Günümüzde saatler sahip oldukları mekanik özelliklere ve tasarımsal farklılıkları ile özellikle bir erkeğin vazgeçilmez aksesuarlarları arasında. Hatta öyle ki lüks bir araba fiyatına kadar çıkan modelleri kullananların bir çoğu, sahip oldukları saatin, ait oldukları ekonomik sınıfın bir göstergesi olarak görüyor.

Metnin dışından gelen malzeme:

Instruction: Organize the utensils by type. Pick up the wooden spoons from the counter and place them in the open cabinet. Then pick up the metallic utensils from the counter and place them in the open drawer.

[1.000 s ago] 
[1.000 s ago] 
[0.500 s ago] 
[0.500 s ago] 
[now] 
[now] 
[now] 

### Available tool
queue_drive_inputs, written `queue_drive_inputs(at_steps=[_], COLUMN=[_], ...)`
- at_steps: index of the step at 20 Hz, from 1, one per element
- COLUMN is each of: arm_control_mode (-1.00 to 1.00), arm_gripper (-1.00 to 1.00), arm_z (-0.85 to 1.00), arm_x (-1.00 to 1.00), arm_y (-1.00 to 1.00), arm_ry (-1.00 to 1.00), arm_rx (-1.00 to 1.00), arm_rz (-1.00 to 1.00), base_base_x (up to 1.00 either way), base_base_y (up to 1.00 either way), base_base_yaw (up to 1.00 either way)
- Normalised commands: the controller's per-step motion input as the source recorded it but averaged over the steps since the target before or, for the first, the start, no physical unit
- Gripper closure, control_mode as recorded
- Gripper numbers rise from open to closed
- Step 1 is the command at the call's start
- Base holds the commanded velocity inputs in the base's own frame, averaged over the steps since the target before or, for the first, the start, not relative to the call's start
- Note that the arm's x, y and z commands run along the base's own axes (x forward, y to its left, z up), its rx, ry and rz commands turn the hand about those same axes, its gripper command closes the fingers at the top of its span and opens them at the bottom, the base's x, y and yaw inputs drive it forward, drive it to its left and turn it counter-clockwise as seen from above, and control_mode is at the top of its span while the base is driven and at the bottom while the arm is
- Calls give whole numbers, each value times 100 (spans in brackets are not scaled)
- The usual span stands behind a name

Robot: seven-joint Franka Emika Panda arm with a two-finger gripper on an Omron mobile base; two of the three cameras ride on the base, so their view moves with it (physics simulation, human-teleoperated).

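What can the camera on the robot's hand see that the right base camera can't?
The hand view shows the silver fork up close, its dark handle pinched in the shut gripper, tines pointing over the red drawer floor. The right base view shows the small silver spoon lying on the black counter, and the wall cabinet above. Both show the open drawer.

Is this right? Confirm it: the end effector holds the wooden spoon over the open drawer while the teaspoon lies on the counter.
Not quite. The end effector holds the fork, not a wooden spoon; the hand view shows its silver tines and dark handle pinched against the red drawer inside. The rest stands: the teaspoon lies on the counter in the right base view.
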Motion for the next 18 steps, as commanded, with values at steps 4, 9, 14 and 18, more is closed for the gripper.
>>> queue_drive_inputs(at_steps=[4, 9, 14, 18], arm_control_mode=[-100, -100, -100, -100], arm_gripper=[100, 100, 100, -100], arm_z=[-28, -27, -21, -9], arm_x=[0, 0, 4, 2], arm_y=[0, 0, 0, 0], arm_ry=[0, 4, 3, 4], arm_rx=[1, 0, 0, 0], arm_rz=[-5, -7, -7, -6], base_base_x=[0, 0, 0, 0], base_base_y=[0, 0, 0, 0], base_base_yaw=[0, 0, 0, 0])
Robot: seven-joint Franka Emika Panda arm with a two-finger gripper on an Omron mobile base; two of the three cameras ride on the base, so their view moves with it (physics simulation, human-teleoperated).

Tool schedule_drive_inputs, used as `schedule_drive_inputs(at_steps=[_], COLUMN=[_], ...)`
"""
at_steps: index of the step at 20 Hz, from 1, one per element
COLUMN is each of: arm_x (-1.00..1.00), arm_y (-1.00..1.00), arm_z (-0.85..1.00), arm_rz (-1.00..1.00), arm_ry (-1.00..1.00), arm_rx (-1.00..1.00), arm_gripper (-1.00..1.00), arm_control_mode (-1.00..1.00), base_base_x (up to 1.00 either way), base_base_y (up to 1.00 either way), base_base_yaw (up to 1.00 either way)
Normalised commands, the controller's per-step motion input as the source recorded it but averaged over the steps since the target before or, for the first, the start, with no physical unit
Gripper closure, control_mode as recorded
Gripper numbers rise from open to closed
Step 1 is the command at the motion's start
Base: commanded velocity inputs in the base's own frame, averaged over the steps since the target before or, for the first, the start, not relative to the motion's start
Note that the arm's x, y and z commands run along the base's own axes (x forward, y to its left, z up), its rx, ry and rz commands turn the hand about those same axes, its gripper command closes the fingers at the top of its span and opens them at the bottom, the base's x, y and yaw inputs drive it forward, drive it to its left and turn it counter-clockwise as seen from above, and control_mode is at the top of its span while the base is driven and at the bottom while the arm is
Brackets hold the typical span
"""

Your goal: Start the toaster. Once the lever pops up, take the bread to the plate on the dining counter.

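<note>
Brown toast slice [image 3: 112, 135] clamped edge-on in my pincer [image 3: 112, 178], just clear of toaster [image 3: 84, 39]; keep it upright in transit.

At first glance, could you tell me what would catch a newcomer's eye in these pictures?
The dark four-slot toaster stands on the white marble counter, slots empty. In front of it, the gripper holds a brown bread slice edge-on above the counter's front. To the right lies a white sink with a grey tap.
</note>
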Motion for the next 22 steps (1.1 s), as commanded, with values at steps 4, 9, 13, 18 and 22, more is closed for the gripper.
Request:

Lüks saat pazarı günümüzde o kadar çeşitlilik gösteriyor ki, 28-30-31 çeken ayları otomatik ayarlayan saatlerden, güneş zamanı yerine yıldız zamanını baz alan saatlere, hatta havayla çalışan saatlere kadar uzanan bu çeşitlilik, analog teknolojideki mühendislik başarısını gözler önüne seriyor. Bu ince düşünülmüş özelliklere bir o kadar da ince işçilik dahil olduğunda analog saatleri bir ömür kullanmak mümkün.
Diğer yandan gelişen teknoloji ile doğru orantılı olarak saatlerin de gittikçe daha akıllı (!) hale geldiği bir gerçek. Tansiyonumuzu ölçen, kaç kilometre koştuğumuzla ilgilenip kaç kalori yaktığımızı bize söyleyen akıllı saat pazarına bir çok teknoloji şirketinden sonra sektörün bir diğer büyüğü Apple’ın da girmiş olması, ilerleyen günlerde bizi bu konuda ne tarz sürprizlerin beklediğine dair yeterli bir işaret.
Akıllı saatler, analog saat ruhunu ne kadar yansıtabilir?
Fakat tekonoloji denen bu nimetin küçük birer meyvesi olan bu akıllı saatler sizce analog saat ruhunu ne kadar yansıtabilir? Tüketim çağının verdiği en doğal haklardan biri sonucu her sene yeni modeli ile değiştireceğimiz akıllı saatler analog muadillerine oranla ne kadar ömürlük olabilir? Ya da markalar arası fiyat rekabeti sonucu oluşacak mali ulaşılabilirlik, asalet ve ekonomik statü göstergesi olarak ne kadar kabul edilebilir?
Bu yüzden gelecekte “akıllı saat” müşterilerinin yanında bir de “akıllı” saat müşterileri’nin olacağı görüşündeyim. Ceplerinde zaten yeterince akıllı cihazlar bulunan bu müşteri kitlesi, yeni bir akıllı cihazdan öte analog saatinin taşıdığı ruha sadık kalarak her yeri ince ayrıntılarla donatılmış tasarım harikası saatini kullanmaya devam etmesi en olası senaryo. Bu senaryoya karşı, akıllı saat pazarına giren teknoloji şirketlerinin ürün çeşitliliği konusunda bahsi geçen müşterilere yönelik ürünler de çıkarması beklentilerim arasında.